|
Boost : |
Subject: Re: [boost] [General] Always treat std::strings as UTF-8
From: Chad Nelson (chad.thecomfychair_at_[hidden])
Date: 2011-01-18 10:09:37
On Tue, 18 Jan 2011 05:35:17 -0800 (PST)
Artyom <artyomtnk_at_[hidden]> wrote:
>> From: Alexander Lamaison <awl03_at_[hidden]>
>>
>>> Yes, in principle. It isn't terribly necessary if everybody is
>>> operating in UTF-8 land though.
>>
>> Which is exactly why it's necessary: everybody _isn't_ operating in
>> UTF-8 land.
>>
>
> The problem is that you need to pic some encoding and UTF-8 is the
> most universal and useful.
I'll second that. Little wasted space, no byte-order problems, and very
easy to work with (finding the first byte of a character, for instance,
is child's play).
> Otherwise you should:
>
> 1. Reinvent the string
Or at least wrap it. ;-)
> 2. Reinvent standard library to use new string
Not entirely necessary, for the same reason that very few changes to
the standard library are needed when you switch from char strings to
char16_t strings to char32_t strings -- the standard library, designed
around the idea of iterators, is mostly type-agnostic.
The utf*_t types provide fully functional iterators, so they'll work
fine with most library functions, so long as those functions don't care
that some characters are encoded as multiple bytes.

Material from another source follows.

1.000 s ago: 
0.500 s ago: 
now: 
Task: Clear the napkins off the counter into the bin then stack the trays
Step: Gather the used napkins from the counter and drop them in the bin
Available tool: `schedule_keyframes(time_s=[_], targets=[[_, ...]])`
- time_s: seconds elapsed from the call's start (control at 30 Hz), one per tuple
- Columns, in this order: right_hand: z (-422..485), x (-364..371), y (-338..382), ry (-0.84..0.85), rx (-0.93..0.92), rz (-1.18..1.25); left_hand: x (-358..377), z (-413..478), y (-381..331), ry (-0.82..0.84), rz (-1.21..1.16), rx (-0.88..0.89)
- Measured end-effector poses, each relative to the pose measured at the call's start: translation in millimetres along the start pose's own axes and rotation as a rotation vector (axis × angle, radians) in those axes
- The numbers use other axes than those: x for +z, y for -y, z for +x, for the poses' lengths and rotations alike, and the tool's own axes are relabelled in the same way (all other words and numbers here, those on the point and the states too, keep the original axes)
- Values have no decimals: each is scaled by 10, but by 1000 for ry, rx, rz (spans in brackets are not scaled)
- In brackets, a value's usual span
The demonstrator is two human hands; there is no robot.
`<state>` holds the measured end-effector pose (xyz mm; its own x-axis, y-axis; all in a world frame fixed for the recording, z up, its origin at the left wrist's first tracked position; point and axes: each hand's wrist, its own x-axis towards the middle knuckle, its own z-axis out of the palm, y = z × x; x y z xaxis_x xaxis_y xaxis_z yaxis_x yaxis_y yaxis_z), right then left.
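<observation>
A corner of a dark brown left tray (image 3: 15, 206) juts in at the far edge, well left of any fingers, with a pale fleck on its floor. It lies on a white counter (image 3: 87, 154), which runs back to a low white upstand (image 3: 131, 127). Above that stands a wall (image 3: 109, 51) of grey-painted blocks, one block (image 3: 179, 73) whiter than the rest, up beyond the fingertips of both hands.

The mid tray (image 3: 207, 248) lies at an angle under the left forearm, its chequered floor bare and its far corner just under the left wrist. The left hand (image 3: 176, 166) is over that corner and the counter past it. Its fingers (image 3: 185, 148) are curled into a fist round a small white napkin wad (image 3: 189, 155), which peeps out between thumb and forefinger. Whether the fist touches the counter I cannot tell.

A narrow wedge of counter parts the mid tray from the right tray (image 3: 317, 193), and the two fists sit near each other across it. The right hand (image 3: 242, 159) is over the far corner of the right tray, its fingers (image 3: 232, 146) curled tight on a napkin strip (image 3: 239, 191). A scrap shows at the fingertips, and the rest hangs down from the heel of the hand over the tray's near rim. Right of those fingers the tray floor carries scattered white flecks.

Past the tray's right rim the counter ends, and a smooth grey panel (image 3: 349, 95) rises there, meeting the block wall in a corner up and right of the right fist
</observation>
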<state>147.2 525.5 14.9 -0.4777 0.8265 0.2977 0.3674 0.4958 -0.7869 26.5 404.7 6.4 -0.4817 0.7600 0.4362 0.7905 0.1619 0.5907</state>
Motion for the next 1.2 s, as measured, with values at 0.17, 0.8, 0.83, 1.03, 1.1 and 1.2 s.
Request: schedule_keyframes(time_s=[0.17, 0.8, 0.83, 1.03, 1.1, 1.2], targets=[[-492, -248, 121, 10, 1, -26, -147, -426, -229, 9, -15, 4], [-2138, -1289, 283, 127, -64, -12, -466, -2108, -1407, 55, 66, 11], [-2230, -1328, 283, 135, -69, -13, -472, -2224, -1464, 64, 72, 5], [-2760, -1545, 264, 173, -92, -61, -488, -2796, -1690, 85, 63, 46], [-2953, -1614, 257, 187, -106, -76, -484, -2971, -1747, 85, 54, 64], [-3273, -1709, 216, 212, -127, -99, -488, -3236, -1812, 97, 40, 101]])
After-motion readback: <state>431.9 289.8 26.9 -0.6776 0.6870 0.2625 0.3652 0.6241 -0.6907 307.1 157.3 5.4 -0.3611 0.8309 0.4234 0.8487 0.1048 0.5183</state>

It's just the ones
that assume that a single byte represents all characters that you have
to replace, and you'd have to replace those regardless of whether you're
using a new string type or not, if you're using any multi-byte encoding.

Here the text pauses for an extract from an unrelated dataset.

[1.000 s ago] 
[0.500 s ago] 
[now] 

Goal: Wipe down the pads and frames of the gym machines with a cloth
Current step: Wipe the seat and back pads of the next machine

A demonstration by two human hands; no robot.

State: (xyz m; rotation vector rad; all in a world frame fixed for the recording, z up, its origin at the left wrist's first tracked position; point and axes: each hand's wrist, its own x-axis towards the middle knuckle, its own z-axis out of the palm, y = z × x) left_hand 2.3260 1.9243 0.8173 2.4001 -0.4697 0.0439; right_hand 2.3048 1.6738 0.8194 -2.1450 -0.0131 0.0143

> 3. Reinvent 1001 other libraries to use the new string.
Again, seldom necessary. Just use a type system that can translate
between your internal coding and what the library wants, at the
boundaries. If the other library you want to use can't handle
multi-byte encodings, you'd have to modify or reinvent it anyway.
> It is just neither feasible no necessary.
My code says it's perfectly feasible. ;-) Whether it's necessary or not
is up to the individual developer, but the type-safety it offers is
more in line with the design philosophy of C++ than using std::string
for everything. I hate to harp on the same tired example, but why do
you really need any pointer type other than void*? It's the same idea.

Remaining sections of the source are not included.